### TASK DETAILS:
All of the lines below are to be transcribed faithfully, with pictures excluded from the copy.

=======

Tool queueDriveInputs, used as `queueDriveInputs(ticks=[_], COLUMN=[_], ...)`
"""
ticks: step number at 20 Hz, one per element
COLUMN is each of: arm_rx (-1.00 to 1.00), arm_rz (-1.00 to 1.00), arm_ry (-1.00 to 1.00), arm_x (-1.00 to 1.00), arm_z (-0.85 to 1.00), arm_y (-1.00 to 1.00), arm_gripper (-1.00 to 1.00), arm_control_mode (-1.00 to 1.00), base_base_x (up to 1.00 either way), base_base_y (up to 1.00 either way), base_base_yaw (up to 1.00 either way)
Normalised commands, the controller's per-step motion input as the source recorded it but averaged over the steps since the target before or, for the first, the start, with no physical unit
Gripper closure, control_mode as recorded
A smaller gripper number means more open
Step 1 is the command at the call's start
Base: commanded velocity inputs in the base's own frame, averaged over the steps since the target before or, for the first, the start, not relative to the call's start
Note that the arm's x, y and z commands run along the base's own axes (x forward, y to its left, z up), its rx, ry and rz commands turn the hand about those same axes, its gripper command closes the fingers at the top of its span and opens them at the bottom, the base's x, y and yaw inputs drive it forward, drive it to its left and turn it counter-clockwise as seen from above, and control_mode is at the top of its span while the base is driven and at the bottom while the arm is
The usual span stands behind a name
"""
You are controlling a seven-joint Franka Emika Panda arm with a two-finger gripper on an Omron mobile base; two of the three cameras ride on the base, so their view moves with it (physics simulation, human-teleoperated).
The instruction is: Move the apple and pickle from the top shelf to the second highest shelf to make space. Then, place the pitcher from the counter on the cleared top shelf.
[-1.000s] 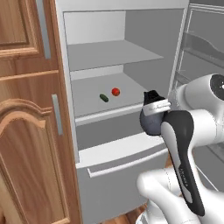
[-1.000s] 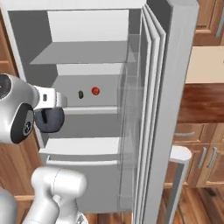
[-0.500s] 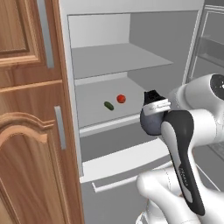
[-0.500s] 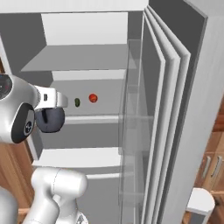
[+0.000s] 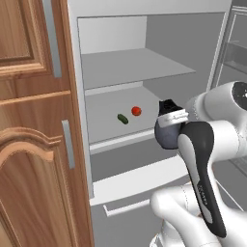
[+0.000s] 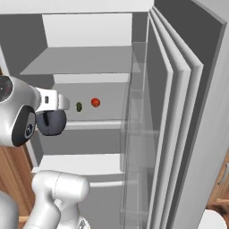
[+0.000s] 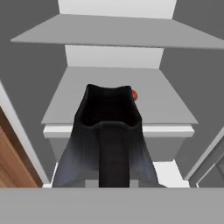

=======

### EXPECTED OUTPUT:
Tool queueDriveInputs, used as `queueDriveInputs(ticks=[_], COLUMN=[_], ...)`
"""
ticks: step number at 20 Hz, one per element
COLUMN is each of: arm_rx (-1.00 to 1.00), arm_rz (-1.00 to 1.00), arm_ry (-1.00 to 1.00), arm_x (-1.00 to 1.00), arm_z (-0.85 to 1.00), arm_y (-1.00 to 1.00), arm_gripper (-1.00 to 1.00), arm_control_mode (-1.00 to 1.00), base_base_x (up to 1.00 either way), base_base_y (up to 1.00 either way), base_base_yaw (up to 1.00 either way)
Normalised commands, the controller's per-step motion input as the source recorded it but averaged over the steps since the target before or, for the first, the start, with no physical unit
Gripper closure, control_mode as recorded
A smaller gripper number means more open
Step 1 is the command at the call's start
Base: commanded velocity inputs in the base's own frame, averaged over the steps since the target before or, for the first, the start, not relative to the call's start
Note that the arm's x, y and z commands run along the base's own axes (x forward, y to its left, z up), its rx, ry and rz commands turn the hand about those same axes, its gripper command closes the fingers at the top of its span and opens them at the bottom, the base's x, y and yaw inputs drive it forward, drive it to its left and turn it counter-clockwise as seen from above, and control_mode is at the top of its span while the base is driven and at the bottom while the arm is
The usual span stands behind a name
"""
You are controlling a seven-joint Franka Emika Panda arm with a two-finger gripper on an Omron mobile base; two of the three cameras ride on the base, so their view moves with it (physics simulation, human-teleoperated).
The instruction is: Move the apple and pickle from the top shelf to the second highest shelf to make space. Then, place the pitcher from the counter on the cleared top shelf.
[-1.000s] 
[-1.000s] 
[-0.500s] 
[-0.500s] 
[+0.000s] 
[+0.000s] 
[+0.000s] 

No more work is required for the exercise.